Benchmarking LLM Guardrails in Handling Multilingual Toxicity
Yahan Yang, Soham Dan, Dan Roth, Insup Lee
TL;DR
This work tackles the challenge of enforcing safe behavior in LLMs across multiple languages by building a comprehensive multilingual guardrail evaluation framework. It introduces a seven-dataset test suite with translations across ten languages and benchmarks state-of-the-art open-source guardrails, revealing consistent underperformance on non-English inputs and vulnerabilities to multilingual jailbreaking, including code-switching. The study shows that in-context safety policies and language resource availability significantly affect guardrail effectiveness, with customization offering notable gains.

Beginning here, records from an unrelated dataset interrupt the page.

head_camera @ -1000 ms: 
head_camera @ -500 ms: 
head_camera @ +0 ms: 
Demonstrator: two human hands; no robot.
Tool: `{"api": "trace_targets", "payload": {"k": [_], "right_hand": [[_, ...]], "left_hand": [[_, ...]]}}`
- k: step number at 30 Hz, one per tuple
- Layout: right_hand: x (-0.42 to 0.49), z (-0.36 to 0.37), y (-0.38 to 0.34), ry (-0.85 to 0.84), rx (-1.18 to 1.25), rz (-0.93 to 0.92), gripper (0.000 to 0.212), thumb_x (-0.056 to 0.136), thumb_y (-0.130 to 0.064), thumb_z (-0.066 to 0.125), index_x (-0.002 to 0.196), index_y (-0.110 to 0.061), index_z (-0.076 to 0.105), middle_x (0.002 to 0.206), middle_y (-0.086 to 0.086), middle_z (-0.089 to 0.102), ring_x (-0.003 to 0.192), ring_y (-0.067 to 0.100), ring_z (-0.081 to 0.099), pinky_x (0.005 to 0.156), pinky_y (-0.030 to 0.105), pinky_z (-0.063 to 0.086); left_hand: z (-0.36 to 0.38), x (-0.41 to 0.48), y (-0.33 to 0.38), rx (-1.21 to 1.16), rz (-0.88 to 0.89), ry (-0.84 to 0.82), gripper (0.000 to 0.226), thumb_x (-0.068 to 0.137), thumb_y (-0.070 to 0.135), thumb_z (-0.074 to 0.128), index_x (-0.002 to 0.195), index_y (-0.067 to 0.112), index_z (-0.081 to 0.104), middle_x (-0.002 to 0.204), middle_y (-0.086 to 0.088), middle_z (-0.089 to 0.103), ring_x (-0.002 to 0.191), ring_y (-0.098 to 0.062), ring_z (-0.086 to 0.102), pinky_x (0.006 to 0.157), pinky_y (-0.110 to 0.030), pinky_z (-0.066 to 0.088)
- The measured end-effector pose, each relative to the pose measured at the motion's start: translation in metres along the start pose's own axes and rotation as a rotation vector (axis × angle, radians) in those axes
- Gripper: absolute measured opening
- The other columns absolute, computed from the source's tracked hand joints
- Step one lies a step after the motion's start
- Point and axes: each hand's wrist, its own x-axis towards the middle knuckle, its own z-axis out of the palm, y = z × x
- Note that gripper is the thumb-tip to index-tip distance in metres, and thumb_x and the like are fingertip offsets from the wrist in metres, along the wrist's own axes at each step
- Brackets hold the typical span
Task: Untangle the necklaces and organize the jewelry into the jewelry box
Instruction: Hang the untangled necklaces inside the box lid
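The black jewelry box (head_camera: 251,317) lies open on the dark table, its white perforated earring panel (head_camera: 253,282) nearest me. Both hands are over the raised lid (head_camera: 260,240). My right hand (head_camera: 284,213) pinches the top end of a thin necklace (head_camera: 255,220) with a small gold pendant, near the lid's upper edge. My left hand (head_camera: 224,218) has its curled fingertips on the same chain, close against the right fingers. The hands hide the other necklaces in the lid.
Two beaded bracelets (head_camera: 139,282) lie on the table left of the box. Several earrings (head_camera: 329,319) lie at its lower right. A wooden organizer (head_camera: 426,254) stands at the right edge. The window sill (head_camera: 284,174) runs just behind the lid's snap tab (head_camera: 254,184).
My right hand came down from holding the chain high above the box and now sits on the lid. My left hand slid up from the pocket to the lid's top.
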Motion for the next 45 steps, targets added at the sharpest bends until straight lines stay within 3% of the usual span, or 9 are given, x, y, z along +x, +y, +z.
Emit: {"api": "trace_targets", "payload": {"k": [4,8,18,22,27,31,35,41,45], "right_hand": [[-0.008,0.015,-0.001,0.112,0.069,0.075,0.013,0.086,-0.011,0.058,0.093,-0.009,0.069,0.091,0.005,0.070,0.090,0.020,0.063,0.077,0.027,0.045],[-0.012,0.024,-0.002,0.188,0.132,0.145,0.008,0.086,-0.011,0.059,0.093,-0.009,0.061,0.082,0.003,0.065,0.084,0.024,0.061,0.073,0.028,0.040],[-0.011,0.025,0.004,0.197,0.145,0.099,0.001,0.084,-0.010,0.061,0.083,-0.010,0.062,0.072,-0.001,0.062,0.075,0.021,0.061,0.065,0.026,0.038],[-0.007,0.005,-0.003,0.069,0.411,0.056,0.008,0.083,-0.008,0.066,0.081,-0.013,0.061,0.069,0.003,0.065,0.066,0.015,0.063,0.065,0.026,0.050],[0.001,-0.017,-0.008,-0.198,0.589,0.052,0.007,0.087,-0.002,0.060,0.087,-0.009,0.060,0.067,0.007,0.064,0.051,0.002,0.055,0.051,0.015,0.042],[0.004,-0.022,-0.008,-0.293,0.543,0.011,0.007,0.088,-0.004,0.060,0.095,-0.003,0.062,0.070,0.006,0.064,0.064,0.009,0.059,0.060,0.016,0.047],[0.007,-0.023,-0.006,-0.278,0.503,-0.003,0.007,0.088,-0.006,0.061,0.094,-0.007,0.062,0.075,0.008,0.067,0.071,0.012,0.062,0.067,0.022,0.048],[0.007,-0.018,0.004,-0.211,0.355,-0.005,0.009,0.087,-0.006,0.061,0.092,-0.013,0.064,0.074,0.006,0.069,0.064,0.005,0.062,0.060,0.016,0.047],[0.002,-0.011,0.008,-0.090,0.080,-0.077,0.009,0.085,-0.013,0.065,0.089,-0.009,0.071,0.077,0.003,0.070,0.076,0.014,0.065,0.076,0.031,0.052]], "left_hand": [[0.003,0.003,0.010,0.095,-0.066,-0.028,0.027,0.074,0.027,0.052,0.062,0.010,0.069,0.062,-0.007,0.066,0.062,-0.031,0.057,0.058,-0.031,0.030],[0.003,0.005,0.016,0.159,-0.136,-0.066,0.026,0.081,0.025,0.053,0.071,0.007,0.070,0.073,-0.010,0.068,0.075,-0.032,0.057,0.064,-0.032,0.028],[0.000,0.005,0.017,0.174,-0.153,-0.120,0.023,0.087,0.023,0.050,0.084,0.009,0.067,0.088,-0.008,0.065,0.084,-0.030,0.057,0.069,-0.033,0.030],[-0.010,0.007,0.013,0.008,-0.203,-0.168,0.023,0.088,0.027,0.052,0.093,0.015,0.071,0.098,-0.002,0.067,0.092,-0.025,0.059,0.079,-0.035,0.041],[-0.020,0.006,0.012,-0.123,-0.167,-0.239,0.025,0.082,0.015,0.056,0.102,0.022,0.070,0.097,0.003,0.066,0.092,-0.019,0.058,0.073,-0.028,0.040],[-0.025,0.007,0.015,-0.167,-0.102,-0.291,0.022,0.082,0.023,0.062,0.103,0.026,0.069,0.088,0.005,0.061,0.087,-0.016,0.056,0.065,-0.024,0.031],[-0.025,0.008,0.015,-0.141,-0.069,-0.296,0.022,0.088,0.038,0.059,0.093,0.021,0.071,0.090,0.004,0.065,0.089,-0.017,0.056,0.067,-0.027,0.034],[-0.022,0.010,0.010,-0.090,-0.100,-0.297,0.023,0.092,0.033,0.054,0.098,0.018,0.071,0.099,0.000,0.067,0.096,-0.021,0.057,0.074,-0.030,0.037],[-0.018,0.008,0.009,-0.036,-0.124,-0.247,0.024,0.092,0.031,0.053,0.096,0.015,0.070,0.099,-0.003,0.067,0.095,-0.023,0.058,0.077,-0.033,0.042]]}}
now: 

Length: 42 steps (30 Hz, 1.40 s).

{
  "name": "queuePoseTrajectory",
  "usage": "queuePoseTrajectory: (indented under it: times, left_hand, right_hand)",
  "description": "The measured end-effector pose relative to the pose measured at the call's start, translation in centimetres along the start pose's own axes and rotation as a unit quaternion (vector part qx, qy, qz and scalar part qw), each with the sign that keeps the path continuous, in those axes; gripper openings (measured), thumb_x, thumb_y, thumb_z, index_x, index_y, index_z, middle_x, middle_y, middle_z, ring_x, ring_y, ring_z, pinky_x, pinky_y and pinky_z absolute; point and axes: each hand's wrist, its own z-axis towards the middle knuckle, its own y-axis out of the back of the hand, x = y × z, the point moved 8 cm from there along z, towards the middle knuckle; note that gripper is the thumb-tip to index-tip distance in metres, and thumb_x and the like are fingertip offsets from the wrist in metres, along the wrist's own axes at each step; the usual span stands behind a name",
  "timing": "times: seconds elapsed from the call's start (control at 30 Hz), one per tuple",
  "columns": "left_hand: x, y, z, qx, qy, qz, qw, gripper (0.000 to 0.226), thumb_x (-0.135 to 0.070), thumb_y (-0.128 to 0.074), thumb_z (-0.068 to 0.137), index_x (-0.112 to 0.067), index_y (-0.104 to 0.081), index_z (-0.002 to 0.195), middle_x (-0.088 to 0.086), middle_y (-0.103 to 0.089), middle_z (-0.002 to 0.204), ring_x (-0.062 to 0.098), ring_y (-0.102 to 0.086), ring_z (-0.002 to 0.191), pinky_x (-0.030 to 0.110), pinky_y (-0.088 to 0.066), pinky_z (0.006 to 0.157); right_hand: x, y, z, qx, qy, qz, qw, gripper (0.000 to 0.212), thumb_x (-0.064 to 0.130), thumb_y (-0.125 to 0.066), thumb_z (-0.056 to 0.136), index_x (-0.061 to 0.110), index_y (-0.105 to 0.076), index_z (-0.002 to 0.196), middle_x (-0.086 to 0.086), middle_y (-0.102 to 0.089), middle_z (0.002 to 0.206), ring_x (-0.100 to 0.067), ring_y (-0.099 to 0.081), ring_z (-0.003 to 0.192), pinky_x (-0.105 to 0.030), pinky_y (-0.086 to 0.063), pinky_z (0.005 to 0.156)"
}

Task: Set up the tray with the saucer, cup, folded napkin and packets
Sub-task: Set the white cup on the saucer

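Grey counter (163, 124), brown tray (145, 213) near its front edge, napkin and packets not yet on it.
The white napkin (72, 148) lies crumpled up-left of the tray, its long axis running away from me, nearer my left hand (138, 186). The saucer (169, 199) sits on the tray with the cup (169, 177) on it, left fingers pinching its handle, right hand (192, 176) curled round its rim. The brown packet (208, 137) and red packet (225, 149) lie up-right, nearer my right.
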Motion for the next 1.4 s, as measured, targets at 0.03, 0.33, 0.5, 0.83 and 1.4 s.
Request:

The findings highlight critical gaps in current guardrails for multilingual toxicity and provide guidance for more robust, language-inclusive safety mechanisms in practical deployments.
Abstract
With the ubiquity of Large Language Models (LLMs), guardrails have become crucial to detect and defend against toxic content. However, with the increasing pervasiveness of LLMs in multilingual scenarios, their effectiveness in handling multilingual toxic inputs remains unclear. In this work, we introduce a comprehensive multilingual test suite, spanning seven datasets and over ten languages, to benchmark the performance of state-of-the-art guardrails. We also investigates the resilience of guardrails against recent jailbreaking techniques, and assess the impact of in-context safety policies and language resource availability on guardrails' performance. Our findings show that existing guardrails are still ineffective at handling multilingual toxicity and lack robustness against jailbreaking prompts. This work aims to identify the limitations of guardrails and to build a more reliable and trustworthy LLMs in multilingual scenarios.